The next record we find is from 25th May 1808 when HMS ST CHRISTOPHER took part in the rescue of the shipwrecked crew of HMS ASTREA at the southern end of the Caribbean island of Anegada.


A later record of HMS St CHRISTOPHER comes from 1809 when she was commanded by Commander Henry Rowe. The information comes from Henry Nathaniel Rowe's entry in O'Byrne:


"In 1809 he was sent in the ROSAMOND sloop, Capt. Benj. Caldwell, to the West Indies, where, on 19 Dec. in the same year, he was nominated by Sir Alex. Cochrane Acting-Commander of the ST. CHRISTOPHER sloop.
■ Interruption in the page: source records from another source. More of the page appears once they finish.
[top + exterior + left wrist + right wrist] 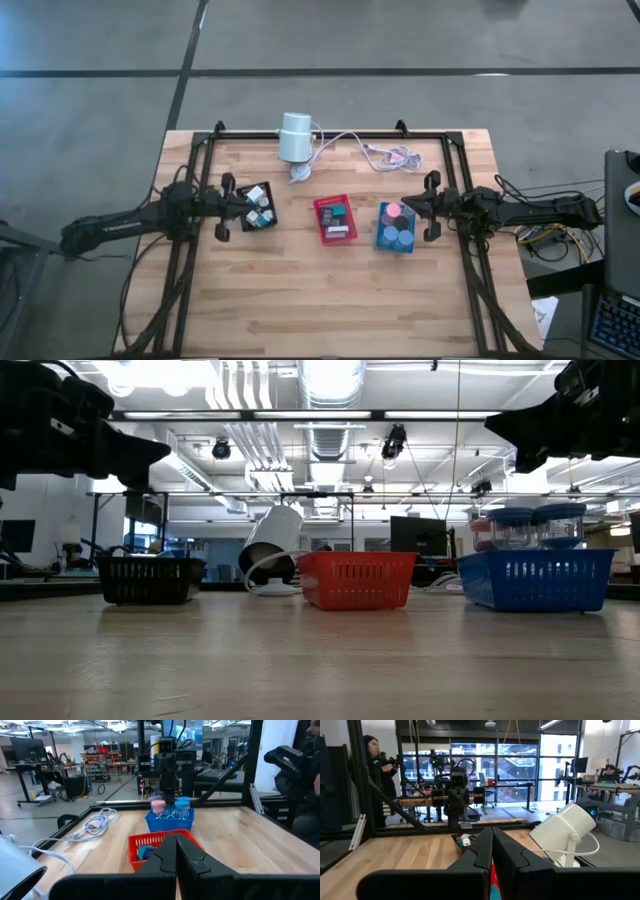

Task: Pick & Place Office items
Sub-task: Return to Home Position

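Three small trays stand in a row mid-table. The black tray holds white and teal office items. The red tray holds teal and white pieces. The blue tray holds pink and blue round discs. My left gripper is shut and level, and hangs above the black tray's left edge with nothing between its fingers. My right gripper is shut too, level above the blue tray's right side, its fingers empty. In the low view both grippers hang well above the trays.
A white cylinder lies tipped at the table's far edge. Its white cable runs right to a coiled pinkish cord. A dark frame rail edges the table. Bare wood fills the near half. A person stands beyond the table.
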Controlling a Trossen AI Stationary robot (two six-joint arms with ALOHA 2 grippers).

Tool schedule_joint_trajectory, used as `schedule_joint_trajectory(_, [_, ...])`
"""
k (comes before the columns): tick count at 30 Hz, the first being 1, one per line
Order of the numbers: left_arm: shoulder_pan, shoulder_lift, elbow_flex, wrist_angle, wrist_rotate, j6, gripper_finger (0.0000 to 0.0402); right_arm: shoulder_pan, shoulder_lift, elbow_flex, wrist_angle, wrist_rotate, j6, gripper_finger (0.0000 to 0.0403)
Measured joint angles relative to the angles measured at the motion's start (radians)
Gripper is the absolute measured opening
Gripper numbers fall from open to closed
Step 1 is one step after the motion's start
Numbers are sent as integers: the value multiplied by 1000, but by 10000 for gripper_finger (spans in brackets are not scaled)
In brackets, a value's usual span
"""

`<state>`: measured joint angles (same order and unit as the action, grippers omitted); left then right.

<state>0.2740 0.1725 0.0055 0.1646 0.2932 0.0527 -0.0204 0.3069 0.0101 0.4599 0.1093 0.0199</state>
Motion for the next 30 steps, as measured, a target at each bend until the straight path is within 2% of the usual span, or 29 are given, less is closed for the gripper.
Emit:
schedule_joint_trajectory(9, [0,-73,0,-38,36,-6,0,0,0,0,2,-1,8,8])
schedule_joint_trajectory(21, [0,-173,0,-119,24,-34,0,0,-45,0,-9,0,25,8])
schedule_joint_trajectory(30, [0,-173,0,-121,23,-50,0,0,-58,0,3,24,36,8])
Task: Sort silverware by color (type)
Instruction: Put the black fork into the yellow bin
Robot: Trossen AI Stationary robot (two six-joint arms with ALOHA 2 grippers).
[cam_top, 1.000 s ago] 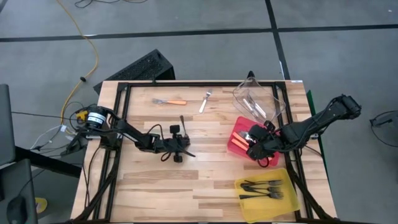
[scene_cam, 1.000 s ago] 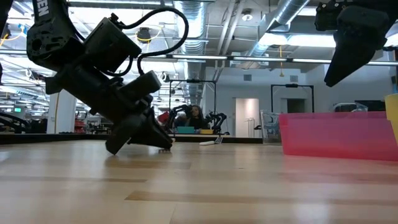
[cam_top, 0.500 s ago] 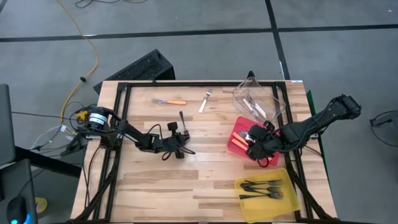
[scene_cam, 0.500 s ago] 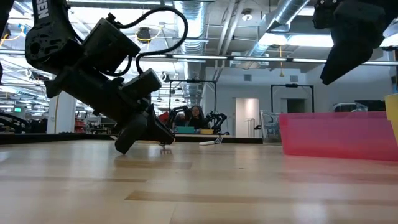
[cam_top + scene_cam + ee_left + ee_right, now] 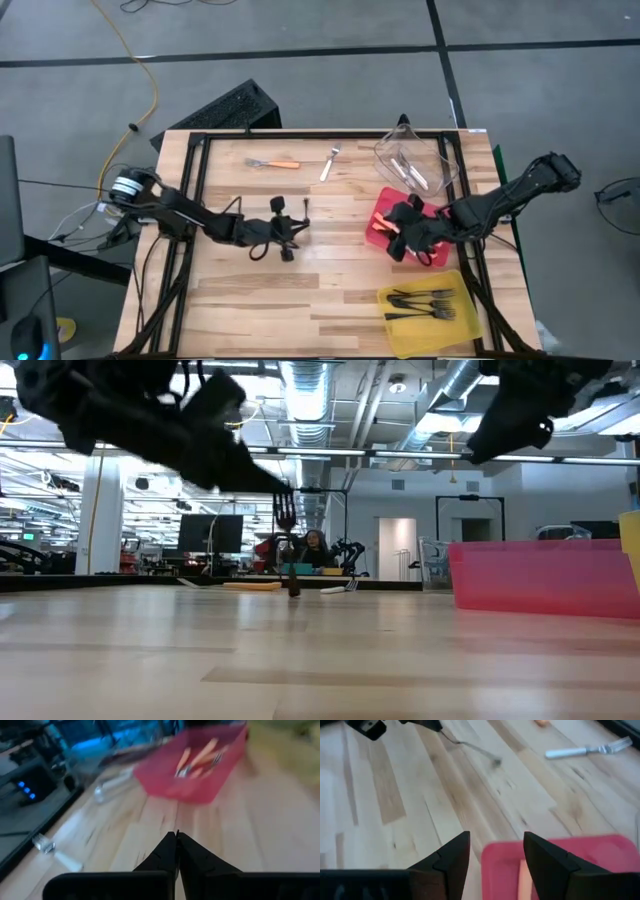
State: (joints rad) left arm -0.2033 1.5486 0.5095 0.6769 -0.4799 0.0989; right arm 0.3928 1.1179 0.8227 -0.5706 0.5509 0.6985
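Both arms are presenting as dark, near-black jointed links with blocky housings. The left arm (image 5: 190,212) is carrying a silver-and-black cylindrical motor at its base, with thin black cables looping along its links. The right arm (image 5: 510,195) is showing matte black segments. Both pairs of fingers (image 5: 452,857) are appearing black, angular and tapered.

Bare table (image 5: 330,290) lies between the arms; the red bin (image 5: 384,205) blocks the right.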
To that vessel, after he had assisted at the reduction of Guadeloupe, he was confirmed by commission dated 2 May, 1810."

 

The ST CHRISTOPHER’S last Captain seems to have been Commander William McCulloch in 1811 when, on 18th August of that year the first HMS St Christopher was ordered to be broken up in Antigua.


Perhaps, somewhat less than coincidentally, the neighbouring island is called Nevis which may have been named after the mountain above Fort William. Whether this had a bearing on the Admiralty giving the WWII training base its name is, at this stage only conjecture!